Podsumujmy zatem, przekonania pozwalają nam tworzyć zwartą, logiczną ciągłość, umożliwiają wtórne uzasadnianie podjętych wyborów, dokonanych interpretacji, w chwili, gdy zadziałał wzorzec (nasza nawykowa reakcja na bodziec). I na koniec z urwanych, często przypadkowych szczegółów, fragmentów, oderwanych bodźców umożliwiają stworzenie zrozumiałej całości, która wkomponowuje się w już istniejące systemy, czyli połączenia neuronalne[1]. Im częściej stymulujemy pewne ścieżki neuronalne w mózgu, tym są one silniejsze, bardziej gotowe do aktywności[2]. Mózg najbardziej lubi wykorzystywać stare ścieżki, gdyż to jest ekonomiczne, zużywa on przez to mniej energii. Automatyzm wykorzystuje stare ścieżki i utarte wzorce. Każda zaś zmiana wymaga wysiłku, a tym samym jest stratą energii. Z reguły ludzie obawiają się zmian, gdyż wyjście poza to, co już znają i pójście w nieznane jest dla nich niekomfortowe. Co ciekawe, ten dyskomfort może różnić się w zależności od tego, co nam mówi nasz system przekonań.

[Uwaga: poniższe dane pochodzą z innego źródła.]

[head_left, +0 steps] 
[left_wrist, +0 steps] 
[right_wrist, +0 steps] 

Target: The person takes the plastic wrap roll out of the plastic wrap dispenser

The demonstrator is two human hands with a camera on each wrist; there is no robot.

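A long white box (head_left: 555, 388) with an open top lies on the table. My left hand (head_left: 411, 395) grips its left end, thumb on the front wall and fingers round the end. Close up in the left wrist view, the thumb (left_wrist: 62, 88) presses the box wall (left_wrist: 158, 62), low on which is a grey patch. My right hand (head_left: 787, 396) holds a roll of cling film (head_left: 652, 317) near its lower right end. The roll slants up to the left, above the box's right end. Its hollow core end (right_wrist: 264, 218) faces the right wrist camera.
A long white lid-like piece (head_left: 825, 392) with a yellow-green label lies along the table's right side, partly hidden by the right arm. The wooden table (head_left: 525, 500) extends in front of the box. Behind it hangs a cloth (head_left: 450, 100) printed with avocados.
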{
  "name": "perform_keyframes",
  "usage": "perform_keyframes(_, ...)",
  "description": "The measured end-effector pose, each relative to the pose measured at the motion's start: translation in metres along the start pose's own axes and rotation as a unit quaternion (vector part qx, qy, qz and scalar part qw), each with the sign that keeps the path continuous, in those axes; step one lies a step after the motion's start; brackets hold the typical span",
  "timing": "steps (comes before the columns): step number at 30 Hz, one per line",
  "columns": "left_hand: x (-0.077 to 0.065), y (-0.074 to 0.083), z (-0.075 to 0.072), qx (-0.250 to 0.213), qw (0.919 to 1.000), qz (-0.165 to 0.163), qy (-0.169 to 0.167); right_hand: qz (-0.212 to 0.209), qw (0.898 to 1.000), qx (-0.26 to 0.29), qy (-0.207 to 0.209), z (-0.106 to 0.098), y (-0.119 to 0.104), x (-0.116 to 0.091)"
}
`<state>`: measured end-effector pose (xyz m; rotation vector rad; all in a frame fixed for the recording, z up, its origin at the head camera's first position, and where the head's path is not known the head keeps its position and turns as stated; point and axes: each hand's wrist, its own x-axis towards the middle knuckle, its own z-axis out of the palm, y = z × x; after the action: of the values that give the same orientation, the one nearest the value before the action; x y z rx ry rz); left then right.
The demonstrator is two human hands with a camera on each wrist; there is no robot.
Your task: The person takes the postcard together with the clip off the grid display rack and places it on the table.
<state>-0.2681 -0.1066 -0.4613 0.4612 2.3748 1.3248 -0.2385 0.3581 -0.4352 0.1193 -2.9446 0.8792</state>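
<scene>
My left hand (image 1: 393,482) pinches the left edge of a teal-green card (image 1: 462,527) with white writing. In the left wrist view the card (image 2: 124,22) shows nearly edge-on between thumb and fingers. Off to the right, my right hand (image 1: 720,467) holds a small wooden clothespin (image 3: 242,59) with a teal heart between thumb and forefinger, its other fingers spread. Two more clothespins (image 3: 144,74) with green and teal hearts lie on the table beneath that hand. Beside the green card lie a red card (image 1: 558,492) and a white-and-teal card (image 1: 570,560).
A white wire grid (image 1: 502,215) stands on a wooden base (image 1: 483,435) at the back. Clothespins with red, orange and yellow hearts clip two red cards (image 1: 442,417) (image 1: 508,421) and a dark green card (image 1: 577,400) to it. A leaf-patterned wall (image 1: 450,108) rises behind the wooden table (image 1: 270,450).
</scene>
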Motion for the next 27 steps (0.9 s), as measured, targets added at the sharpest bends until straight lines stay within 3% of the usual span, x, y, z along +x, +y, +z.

Coaching ma na celu ośmielenie i rozwinięcie przekonań, które sprzyjają powiększeniu osiągnięć oraz na wyeliminowaniu (przeramowaniu) negatywnych myśli. Myślę, że praca nad zmianą przekonań w procesie coachingowym jest jedną z najbardziej istotnych i kluczowych działań, które w znaczący sposób mogą pomóc osobom coachowanym wieść życie, na jakim im zależy.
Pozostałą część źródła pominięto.